Ski resort in British Columbia, Canada

Silver Star Mountain Resort (Silver Star) is a ski resort located near Silver Star Provincial Park in the Shuswap Highland of the Monashee Mountains, 22 km northeast of the city of Vernon, British Columbia, Canada. Silver Star's snow season runs from late November to mid-April, weather permitting. Silver Star provides summer lift access for mountain biking and hiking from the end of June through September.

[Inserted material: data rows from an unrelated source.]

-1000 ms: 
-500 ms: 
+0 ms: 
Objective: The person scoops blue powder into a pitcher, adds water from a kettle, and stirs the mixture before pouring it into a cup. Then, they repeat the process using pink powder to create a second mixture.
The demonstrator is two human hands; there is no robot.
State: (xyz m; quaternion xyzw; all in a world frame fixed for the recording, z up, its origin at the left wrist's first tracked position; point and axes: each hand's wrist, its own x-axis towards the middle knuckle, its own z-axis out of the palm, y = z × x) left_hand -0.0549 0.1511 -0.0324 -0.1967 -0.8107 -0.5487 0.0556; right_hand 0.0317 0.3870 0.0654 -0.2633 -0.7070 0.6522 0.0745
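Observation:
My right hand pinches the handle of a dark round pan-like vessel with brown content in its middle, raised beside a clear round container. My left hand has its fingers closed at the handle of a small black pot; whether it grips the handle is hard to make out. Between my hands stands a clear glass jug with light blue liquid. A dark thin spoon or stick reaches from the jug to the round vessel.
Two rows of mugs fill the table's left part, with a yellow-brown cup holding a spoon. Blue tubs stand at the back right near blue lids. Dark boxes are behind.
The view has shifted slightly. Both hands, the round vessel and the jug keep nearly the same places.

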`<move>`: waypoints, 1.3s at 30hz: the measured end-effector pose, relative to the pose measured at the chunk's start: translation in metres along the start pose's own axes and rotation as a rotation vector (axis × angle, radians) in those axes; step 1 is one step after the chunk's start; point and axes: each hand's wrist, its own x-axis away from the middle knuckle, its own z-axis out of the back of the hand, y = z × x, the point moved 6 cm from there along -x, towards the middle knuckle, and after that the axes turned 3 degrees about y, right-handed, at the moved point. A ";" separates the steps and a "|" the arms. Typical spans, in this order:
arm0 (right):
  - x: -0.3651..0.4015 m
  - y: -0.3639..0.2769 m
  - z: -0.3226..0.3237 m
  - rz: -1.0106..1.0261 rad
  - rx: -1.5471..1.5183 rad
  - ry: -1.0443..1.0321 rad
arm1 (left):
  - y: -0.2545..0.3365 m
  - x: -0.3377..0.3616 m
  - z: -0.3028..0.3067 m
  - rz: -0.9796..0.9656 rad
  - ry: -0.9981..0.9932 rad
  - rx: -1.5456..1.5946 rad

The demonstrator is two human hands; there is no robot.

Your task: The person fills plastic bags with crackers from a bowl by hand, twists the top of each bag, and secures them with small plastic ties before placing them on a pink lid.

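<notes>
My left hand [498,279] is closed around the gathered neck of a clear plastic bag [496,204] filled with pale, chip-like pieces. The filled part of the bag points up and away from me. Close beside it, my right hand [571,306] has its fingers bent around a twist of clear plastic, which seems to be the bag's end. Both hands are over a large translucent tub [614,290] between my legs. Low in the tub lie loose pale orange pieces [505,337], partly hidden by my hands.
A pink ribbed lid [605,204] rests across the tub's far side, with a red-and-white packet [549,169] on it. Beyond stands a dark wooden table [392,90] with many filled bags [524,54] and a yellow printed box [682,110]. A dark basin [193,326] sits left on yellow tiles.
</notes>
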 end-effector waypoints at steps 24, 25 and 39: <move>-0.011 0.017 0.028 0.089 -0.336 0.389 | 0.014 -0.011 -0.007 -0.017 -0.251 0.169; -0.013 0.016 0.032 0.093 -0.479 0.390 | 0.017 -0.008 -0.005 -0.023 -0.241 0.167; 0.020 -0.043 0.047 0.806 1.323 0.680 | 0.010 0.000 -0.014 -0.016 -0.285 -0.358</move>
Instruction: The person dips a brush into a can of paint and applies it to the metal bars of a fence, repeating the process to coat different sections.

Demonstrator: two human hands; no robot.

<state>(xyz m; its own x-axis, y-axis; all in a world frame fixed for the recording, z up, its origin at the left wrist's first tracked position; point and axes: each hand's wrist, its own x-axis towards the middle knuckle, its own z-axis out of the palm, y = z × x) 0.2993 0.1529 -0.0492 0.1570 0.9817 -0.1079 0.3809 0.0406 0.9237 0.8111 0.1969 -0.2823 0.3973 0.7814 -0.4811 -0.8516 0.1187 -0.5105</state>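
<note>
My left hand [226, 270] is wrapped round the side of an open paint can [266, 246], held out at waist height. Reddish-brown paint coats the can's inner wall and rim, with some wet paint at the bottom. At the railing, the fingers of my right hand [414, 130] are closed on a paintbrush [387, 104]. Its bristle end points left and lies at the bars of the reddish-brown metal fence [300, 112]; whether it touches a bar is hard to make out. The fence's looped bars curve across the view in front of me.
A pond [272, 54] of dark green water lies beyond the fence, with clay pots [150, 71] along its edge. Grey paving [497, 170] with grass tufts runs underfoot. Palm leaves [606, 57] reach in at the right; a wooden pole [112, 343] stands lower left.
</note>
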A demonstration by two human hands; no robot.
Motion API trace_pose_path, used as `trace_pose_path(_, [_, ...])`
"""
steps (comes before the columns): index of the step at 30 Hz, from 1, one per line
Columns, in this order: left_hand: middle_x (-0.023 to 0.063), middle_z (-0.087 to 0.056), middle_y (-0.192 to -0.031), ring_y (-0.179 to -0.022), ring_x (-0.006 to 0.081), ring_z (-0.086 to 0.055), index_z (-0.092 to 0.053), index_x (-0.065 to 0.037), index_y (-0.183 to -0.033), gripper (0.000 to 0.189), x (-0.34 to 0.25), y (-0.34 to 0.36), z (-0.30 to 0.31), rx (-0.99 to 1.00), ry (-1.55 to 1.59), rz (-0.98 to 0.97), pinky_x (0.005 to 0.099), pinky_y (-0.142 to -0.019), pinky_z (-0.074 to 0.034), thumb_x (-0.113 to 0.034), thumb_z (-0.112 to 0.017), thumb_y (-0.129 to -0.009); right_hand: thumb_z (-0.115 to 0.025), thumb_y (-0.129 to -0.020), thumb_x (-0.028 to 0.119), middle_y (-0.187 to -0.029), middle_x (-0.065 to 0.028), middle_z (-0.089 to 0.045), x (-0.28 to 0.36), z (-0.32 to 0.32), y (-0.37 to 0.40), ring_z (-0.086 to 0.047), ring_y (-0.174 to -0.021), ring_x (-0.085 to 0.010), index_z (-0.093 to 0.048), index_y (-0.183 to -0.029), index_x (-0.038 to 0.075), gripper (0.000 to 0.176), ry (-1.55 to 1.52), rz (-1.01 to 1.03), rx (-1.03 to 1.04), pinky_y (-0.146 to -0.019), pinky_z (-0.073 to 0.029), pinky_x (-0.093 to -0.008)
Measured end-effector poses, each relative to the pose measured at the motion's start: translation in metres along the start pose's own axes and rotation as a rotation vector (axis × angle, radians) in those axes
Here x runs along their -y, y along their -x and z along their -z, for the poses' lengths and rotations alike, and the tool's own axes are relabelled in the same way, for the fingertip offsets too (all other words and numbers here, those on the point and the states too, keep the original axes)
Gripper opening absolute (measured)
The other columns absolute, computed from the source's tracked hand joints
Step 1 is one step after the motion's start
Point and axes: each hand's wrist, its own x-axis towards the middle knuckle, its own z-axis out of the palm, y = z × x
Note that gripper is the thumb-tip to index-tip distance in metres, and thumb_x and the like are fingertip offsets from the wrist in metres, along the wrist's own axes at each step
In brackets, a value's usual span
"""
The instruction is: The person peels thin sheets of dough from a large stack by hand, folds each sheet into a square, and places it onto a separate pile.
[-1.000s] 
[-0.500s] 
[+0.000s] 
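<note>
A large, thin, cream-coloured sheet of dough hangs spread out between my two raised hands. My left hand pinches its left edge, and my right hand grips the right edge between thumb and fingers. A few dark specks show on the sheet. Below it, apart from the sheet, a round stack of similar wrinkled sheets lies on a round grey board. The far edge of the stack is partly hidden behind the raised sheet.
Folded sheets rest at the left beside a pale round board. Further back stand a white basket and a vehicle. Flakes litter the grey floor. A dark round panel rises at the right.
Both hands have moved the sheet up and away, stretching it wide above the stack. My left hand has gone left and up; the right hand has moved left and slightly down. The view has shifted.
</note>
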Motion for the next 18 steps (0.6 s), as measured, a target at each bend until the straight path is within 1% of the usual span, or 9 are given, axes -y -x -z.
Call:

Silver Star's current government leadership consists of local mayor Amanda Shatzko, MP Mel Arnold, and MLA Harwinder Sandhu.

==Terrain==

Silver Star has an annual snowfall of 700 cm or 23 ft (7.0 m). There are a total of 132 marked trails, with a vertical drop of 760 m (2,500 ft). The elevation of the village is 1,609 m (5,279 ft), while the summit is 1,915 m (6,283 ft) above sea level.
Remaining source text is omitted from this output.